While Gallagher’s main conclusion is convincing, his book would benefit from two additional categories of evidence to investigate the motivations for propagating the secret camp myth in the United States. While it is practically impossible to track down German statesmen of the 1950s and POW relatives, it is feasible to interview the Vietnam War POW/MIA activists to learn how they corroborated this myth. The other genre of underused sources are the publications by these activists, which reveal how individuals acquired and (mis)interpreted military intelligence files of the missing soldiers, thereby perpetuating the myth. Like the Hollywood movies and the POW-rescuing campaigns advertised by swindlers and discussed by Gallagher, these publications convinced Americans of the secret camps but with seemingly authentic documents. Their authors asserted that the POW/MIAs were victimized by a duplicitous government, which was ignoring such evidence and betraying its citizens.

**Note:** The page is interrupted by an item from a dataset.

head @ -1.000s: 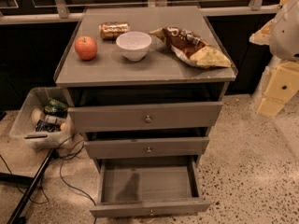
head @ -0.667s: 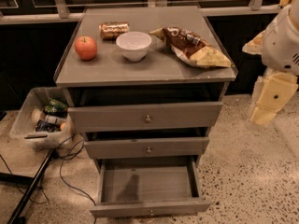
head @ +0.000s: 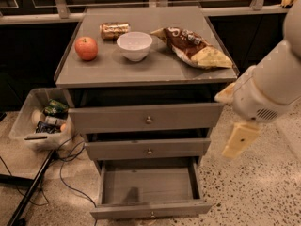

Traumatic Defeat will be of interest to military, political, and cultural historians and offers space for future academics to expand the field. Instead of simply elucidating the domestic impact of the secret camp myth, future academics should consider how this myth had impacted the West Germany-USSR and US-Vietnam diplomacy. After the Vietnam War, the repatriation of the POW/MIAs’ bodies from Vietnam became the sole method to account for the POW/MIAs thus a countermeasure to the secret camp myth. Scholars can investigate how the return of remains affects political campaigns fueled by the myth. Based on solid scholarship, Traumatic Defeat makes a critical contribution to the literature on war memories by identifying the commonalties in defeated nations’ tactics to confront the loss and guilts in morally questionable wars.

Liu Zhaokun

Carnegie Mellon University


[i] Douglas L. Clarke, The Missing Man: Politics and the MIA (Washington, DC: National Defense University, 1979), 114-116; H. Bruce Franklin, M.I.A. or Mythmaking in America: How and Why Belief in Live POWs Has Possessed a Nation, Expanded and Updated Edition (New Brunswick: Rutgers University Press, 1993), 40; Michael J. Allen, Until the Last Man Comes Home: POWs, MIAs, and the Unending Vietnam War (Chapel Hill: The University of North Carolina Press, 2008), 6-9; Thomas M. Hawley, The Remains of War: Bodies, Politics, and the Search for American Soldiers Unaccounted for in Southeast Asia (Durham: Duke University Press, 2006), 49.